LDS is wiring/banking limited, where memory banks and read/write ports have to support multiple paths to registers/VALUs. There's varying amounts of latency which SIMD-level scheduling already has to account for.
So it would seem that while it makes sense to grow LDS and make it dual-mode (shared or private per SIMD), to achieve greater ray tracing throughput AMD has no choice but to implement more RAs. It appears that at least some of the wiring if not the logic (e.g. for addressing in local cache for fetches) is common to both TMUs and RAs, so when AMD implements more RAs, more TMUs come along too.
Rumours seem to suggest that we're looking at 30 WGPs per graphics chiplet, with eight SIMD-32s per WGP. That's a lot of sharing/wiring/banking/variable-latencies for LDS. That makes me feel queasy about the practicalities. Also, with a limit of 128 work items in D3D on PC, supporting 256 across 8 SIMDs seems pointless, adding to my queasiness.
To reduce my queasiness, while RA throughput is being boosted within a WGP, it could all be shared by all of the SIMDs, similarly to how LDS is shared. This is a different theory, where I'm contemplating the use of LDS during ray traversal. Essentially the shaders that perform ray traversal make heavy use of LDS to track the state of each ray, since some of this state is shared by all rays. So, instead of making TMUs and RAs private per SIMD, it might be preferable to make LDS a "porthole" for the operation of the TMU/RA hardware.

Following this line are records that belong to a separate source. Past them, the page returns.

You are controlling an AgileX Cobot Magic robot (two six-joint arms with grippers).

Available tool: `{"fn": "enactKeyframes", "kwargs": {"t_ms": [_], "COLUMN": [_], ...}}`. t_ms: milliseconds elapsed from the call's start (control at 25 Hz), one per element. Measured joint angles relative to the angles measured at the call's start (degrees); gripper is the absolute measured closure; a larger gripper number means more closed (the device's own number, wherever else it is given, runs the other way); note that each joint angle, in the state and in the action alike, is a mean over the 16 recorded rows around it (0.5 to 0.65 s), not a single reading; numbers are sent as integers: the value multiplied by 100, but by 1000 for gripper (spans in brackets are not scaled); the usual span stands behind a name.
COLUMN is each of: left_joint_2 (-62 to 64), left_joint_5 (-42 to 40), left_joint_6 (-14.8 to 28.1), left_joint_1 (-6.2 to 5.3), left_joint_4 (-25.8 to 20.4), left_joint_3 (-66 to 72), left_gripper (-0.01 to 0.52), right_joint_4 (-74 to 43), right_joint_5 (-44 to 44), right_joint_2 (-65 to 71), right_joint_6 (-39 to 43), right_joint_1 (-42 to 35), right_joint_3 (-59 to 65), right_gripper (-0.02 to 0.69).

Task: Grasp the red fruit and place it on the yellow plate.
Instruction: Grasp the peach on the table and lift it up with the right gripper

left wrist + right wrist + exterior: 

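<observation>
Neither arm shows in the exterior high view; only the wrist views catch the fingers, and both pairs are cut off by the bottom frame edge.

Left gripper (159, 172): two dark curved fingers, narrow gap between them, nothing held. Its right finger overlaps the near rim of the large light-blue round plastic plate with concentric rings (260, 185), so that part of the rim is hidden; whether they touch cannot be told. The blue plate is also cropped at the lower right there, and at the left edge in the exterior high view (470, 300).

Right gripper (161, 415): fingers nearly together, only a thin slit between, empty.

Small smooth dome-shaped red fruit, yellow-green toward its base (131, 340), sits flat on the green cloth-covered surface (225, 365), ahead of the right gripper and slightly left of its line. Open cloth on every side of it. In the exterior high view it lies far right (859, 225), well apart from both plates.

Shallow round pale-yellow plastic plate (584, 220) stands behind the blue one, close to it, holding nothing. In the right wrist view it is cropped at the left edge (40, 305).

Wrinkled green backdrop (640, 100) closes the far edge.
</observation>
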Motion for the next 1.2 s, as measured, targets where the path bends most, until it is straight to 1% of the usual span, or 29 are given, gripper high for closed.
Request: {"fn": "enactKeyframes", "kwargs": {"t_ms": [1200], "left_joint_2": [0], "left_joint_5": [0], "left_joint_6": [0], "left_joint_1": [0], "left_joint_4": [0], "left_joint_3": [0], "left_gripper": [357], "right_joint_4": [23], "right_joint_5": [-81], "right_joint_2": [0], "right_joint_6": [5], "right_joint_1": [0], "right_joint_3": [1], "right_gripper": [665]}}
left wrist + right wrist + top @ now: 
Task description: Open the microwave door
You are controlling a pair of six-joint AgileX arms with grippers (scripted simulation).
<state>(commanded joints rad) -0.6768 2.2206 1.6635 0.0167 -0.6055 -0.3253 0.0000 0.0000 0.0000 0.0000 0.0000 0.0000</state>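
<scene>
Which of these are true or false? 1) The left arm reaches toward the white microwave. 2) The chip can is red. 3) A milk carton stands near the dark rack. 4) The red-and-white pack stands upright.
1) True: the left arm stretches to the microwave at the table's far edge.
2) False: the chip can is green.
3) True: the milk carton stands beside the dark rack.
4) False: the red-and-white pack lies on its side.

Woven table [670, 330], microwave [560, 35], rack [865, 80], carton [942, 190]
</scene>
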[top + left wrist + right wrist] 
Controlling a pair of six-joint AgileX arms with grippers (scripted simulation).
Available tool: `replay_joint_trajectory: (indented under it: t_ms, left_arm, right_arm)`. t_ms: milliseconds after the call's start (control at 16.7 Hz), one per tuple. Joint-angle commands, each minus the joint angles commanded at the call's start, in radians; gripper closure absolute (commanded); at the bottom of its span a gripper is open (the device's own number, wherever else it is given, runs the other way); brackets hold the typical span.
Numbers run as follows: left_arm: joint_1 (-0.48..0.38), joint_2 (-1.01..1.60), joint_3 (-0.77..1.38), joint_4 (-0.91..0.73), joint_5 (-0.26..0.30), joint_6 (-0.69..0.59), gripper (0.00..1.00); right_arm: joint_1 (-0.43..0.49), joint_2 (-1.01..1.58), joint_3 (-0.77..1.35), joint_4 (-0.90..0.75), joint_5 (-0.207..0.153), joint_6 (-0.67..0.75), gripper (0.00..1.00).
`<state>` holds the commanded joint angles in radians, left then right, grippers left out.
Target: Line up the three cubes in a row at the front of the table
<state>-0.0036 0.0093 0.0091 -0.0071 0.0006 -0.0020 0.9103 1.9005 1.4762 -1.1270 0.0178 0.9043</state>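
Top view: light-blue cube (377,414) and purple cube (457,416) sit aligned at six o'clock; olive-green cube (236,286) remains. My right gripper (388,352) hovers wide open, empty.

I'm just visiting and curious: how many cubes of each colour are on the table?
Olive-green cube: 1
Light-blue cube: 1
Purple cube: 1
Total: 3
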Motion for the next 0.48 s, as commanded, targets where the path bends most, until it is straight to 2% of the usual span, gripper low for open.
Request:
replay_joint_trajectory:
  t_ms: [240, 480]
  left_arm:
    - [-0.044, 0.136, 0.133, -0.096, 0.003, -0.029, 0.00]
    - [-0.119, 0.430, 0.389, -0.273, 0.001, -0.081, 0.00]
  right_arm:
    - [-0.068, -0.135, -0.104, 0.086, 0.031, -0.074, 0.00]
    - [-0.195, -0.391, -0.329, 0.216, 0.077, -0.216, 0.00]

With LDS made a porthole like this (and despite it seeming to be a bottleneck) it would provide SIMDs with a more responsive amount of RA throughput. In simple terms if one SIMD issues a ray query, and the other 7 SIMDs are doing other work (traversal or hit evaluation), the SIMD gains 8x the RA throughput it would otherwise have had if it was using a private RA.
So in this theory LDS becomes more central to the scheduling of work inside the WGP. Its latencies will probably be worse than seen in RDNA 2, and it is currently a bottleneck due to its size in RDNA 2 ray tracing ("barely holds the data required"). So RDNA 3 LDS would need to be much bigger to take on more functionality during ray acceleration scheduling and also cope with more work items in flight.
So, I'm torn. Fine-grained private-per-SIMD TMU/RA is sort of the trend we've seen with AMD (currently private per CU). But a group of TMUs/RAs shared by all of a WGP is attractive because it can soak up bursts of work better
NVidia seems to be doing broad sharing of TMUs and ray traversal, so it would seem more likely that AMD would go the latter way, with everything shared by all SIMDs in a WGP. At which point, maybe the count of TMUs/RAs per SIMD does not need to increase, as their utilisation would be higher...
I was under the impression the bottleneck was more traversing the BVH using shaders (i.e. a highly branching workload on SIMD) rather than the intersection rate being insufficient.
The highly-branching workload associated with ray tracing is not merely during ray traversal, it's also in hit shading. (Shadows are the exception, since there's not really any shading to perform with shadows). So to disentangle BVH traversal, ray-triangle intersection and hit shading is quite hard.
In the end, NVidia doubled intersection-testing throughput in Ampere versus Turing, so it would appear it's an element of performance that AMD might want to attack. I'm not saying that by doubling RA throughput per SIMD in RDNA 3, AMD will entirely solve the performance deficit it has. I'm simply thinking about the internal structure of the WGP and whether the rumours hint at a change in RA throughput per SIMD.
It may be that average RA throughput in RDNA 2 really isn't the bottleneck. Instead, performance problems associated with the RAs could be a problem of burstiness, where queue lengths grow and stalls propagate. In that situation, sharing RAs across more SIMDs would be the solution.